The Government of Guyana has moved to begin the dismantling of the State Asset Recover Agency and today fired all of the staff members of the agency.
One month after expressing concern about the impact the dismantling of the State Asset Recovery Agency will have on the more than 40 staff members, Attorney General Anil Nandlall announced today that the Government has dismissed all of the workers as it moves to shut the agency down.
In a statement, Mr. Nandlall announced the firing of the Director and the Deputy Director of the agency and also stated that in keeping with the government’s decision to close the operations of the agency, termination letters were dispatched today to the staff of the agency.
The Director, Professor Clive Thomas and the Deputy Director, Aubrey Heath-Retymyer were told in their dismissal letters that their appointments were in breach of the State Assets Recovery Act 2017 and therefore were null and void.
Reasons for the firing of the other staff members were not shared in the press statement from the Attorney General Chambers.
However, it was stated that SARA was born out of the State Asset Recovery Unit which operated out of the Office of the President under the APNU+AFC administration. He said the agency was staffed by politicians and from the onset it operated under the diktat of politicians.

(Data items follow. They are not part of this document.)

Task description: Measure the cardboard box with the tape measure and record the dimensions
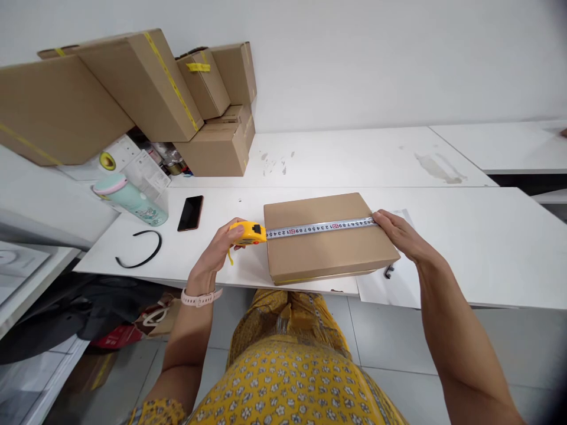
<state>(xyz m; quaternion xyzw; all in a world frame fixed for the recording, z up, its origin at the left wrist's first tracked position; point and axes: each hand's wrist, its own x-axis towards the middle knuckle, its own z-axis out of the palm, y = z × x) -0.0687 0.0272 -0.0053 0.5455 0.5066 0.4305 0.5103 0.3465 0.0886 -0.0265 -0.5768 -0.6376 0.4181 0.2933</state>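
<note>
A closed brown cardboard box lies on the white table near its front edge. My left hand is wrapped round a yellow tape measure at the box's left side. The silver blade is drawn out across the top of the box from left to right, with numbers facing up. At the box's right edge, my right hand pinches the blade's end, its fingers against the cardboard. Beneath the box's right side, a sheet of white paper is partly covered, and a small dark object rests on it.
Several cardboard boxes are stacked at the back left against the wall. A phone, a mint-green tumbler and a black headband-like loop lie on the table's left part. A bag and dark items are below on the left.
</note>
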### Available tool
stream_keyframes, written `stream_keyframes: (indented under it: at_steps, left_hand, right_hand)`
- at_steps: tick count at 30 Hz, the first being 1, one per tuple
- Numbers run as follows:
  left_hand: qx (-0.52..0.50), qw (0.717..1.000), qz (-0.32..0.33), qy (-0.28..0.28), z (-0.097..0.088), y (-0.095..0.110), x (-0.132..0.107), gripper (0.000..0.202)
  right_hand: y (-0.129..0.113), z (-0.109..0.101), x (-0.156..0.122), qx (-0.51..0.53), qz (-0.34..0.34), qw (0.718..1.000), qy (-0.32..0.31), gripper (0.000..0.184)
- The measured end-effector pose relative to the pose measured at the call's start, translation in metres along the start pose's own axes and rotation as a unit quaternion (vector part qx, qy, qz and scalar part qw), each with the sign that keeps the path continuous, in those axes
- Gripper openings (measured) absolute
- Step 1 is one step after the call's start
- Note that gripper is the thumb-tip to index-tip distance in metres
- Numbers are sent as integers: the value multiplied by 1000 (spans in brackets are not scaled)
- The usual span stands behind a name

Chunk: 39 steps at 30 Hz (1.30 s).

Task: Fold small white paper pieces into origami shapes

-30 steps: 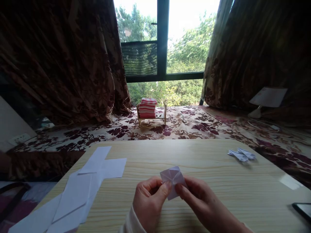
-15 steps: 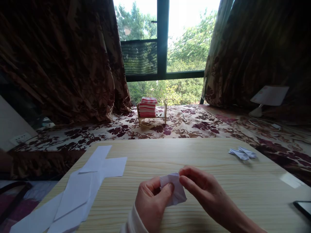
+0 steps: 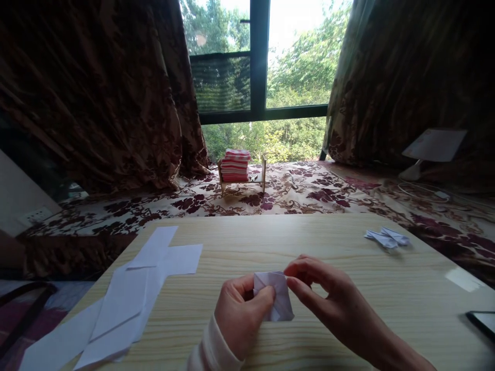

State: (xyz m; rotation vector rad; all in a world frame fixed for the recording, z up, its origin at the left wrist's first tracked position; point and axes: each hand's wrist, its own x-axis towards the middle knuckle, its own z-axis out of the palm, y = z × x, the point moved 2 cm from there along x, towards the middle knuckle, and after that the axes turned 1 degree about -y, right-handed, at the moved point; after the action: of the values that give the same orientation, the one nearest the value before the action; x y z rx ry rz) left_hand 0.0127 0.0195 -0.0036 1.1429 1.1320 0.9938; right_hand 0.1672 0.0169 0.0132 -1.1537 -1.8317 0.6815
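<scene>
A small square of folded white paper with crease lines is held above the table in front of me. My left hand grips its left side, the thumb pressed flat on the face of the paper and the fingers behind. At the upper right corner, the thumb and index fingertips of my right hand close on the paper's edge. The other fingers of that hand are curled loosely. Two folded white paper pieces with pointed ends lie at the table's far right.
Several overlapping white paper sheets cover the left of the wooden table. A dark-edged device sits at the right edge. Behind the table, a small wooden rack carries folded striped cloths; a lamp stands farther right.
The folded paper has turned slightly and its face shows more squarely. My right fingers stay at its upper right corner. The whole view has tilted down a little.
</scene>
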Motion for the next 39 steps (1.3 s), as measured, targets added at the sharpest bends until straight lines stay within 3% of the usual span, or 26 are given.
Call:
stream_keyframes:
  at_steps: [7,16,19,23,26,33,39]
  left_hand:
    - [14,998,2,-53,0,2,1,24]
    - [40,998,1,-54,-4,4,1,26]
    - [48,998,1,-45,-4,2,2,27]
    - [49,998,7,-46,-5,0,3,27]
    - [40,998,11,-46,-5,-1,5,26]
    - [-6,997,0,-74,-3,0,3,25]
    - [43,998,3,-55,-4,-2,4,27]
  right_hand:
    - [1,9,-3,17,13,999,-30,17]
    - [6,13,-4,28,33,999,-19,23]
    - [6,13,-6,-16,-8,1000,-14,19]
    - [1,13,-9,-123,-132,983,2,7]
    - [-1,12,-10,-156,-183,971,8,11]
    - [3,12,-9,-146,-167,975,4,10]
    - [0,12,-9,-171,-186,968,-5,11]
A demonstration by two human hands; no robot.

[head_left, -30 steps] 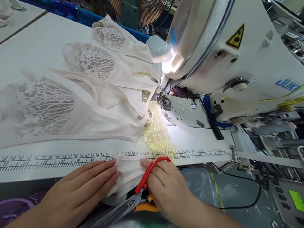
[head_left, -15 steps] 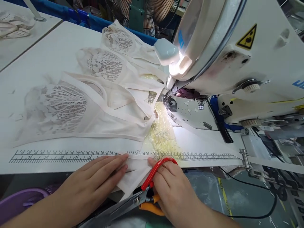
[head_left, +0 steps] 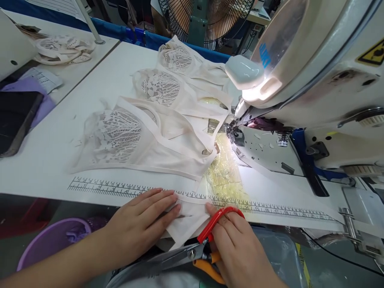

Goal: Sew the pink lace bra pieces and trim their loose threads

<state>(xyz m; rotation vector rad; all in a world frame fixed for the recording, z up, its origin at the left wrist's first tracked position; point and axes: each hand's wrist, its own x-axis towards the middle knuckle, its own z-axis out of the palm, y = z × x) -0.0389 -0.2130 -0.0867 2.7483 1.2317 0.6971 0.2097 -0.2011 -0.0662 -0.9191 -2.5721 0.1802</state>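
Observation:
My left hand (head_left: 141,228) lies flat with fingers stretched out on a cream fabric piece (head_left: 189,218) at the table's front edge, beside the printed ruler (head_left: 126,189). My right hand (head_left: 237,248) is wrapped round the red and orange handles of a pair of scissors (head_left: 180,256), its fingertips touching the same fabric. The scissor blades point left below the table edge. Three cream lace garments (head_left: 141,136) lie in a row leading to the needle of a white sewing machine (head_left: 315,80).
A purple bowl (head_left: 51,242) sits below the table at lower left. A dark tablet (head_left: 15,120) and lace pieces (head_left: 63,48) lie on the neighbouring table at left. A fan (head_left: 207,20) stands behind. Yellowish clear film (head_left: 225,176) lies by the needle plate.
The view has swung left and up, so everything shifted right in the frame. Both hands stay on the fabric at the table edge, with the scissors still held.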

According to Nandlall, there was widespread criticism from a number of organisations about the Bill that paved the way for the setting up of the agency. The Bill was seen as oppressive.
The Attorney General said the Government will now undertake to strengthen asset recovery components of the Anti Money Laundering and Countering the Financing of Terrorism legislation and will endeavour to enact legislation utilizing the CARICOM model of State Asset Recovery in respect to state assets.
Just after the new government took office in August, Nandlall had described the agency as an abysmal failure, pointing out that its main cases were against PPP Government Ministers over their purchase of state lands.
Those lands were bought at below market prices and some of the matters are still before the Courts.